Purwakarta (ANTARA) - Pemerintah Kabupaten Purwakarta, Jawa Barat menerapkan sistem kerja yang fleksibel tanpa harus ke kantor bagi para aparatur sipil negara di lingkungan Pemkab Purwakarta.
Bupati Purwakarta Saepul Bahri Binzein, di Purwakarta, Minggu menyampaikan melalui kebijakan sistem kerja flexible working arrangement, maka aparatur sipil negara tidak harus ke kantor. Namun sistem kerja ini hanya diterapkan setiap Kamis.
"Penerapan sistem kerja fleksibel bagi ASN (aparatur sipil negara) ini akan dimulai pada Kamis (15/1)," katanya.
Flexible working arrangement (FWA) merupakan model kerja yang memberikan kebebasan kepada karyawan atau pegawainya untuk menentukan sendiri waktu, lokasi atau cara mereka bekerja, selama tetap memenuhi target kinerja dan tanggung jawab yang ditetapkan.
Baca juga: ASN bisa kerja dari mana saja selama 29-31 Desember 2025
Binzein menyebutkan di antara tujuan diterapkannya sistem kerja fleksibel itu ialah dalam rangka efisiensi anggaran, dengan fokus pada penghematan biaya operasional seperti penggunaan listrik, air, dan layanan internet di lingkungan kantor pemerintahan.
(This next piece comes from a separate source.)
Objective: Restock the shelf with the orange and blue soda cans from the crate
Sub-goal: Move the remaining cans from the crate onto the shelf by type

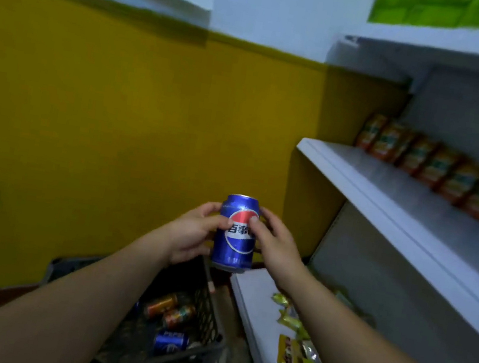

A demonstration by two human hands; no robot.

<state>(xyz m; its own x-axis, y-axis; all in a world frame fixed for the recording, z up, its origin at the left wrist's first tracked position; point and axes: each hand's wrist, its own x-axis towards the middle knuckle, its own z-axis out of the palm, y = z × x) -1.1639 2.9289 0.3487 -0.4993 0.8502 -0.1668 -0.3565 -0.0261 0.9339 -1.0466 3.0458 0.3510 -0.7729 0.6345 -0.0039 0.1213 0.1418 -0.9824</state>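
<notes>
Orange cans on shelf, roughly six

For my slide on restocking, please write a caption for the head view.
Left hand and right hand hold a blue can above the crate; orange cans line the shelf.

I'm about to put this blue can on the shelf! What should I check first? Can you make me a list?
1. Grip: left hand and right hand both hold the blue can: ok.
2. Can upright, top up: ok.
3. Bare space on the shelf in front of the row of orange cans: ok.
4. Nothing between the can and the shelf: ok.
5. Dents or leaks on the can: cannot tell.
6. Crate emptied: not ok, cans remain inside.
</notes>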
Dengan adanya kebijakan FWA seluruh ASN di lingkungan Pemkab Purwakarta diperbolehkan untuk melakukan aktivitas kerja secara fleksibel, baik dengan bekerja dari lokasi lain atau tidak berada di kantor secara penuh pada Kamis.
Namun ada pengecualian yang jelas untuk perangkat daerah maupun badan kerja yang memiliki fungsi langsung terkait pelayanan publik.
Baca juga: Pramono siap berlakukan WFA untuk ASN Pemprov DKI Jakarta
Pengecualian tersebut ditetapkan untuk memastikan pelayanan kepada masyarakat tetap berjalan dengan optimal dan tidak terganggu oleh penerapan sistem kerja baru.
"Jadi langkah ini diambil sebagai upaya penghematan dan penyesuaian sistem kerja, tanpa mengurangi kualitas pelayanan kepada masyarakat," katanya.
Ia mengatakan, penerapan kebijakan FWA akan melalui proses evaluasi secara berkala. Evaluasi ini bertujuan untuk memastikan efektivitas dari langkah yang diambil, sekaligus mengukur dampaknya terhadap kinerja keseluruhan organisasi perangkat daerah.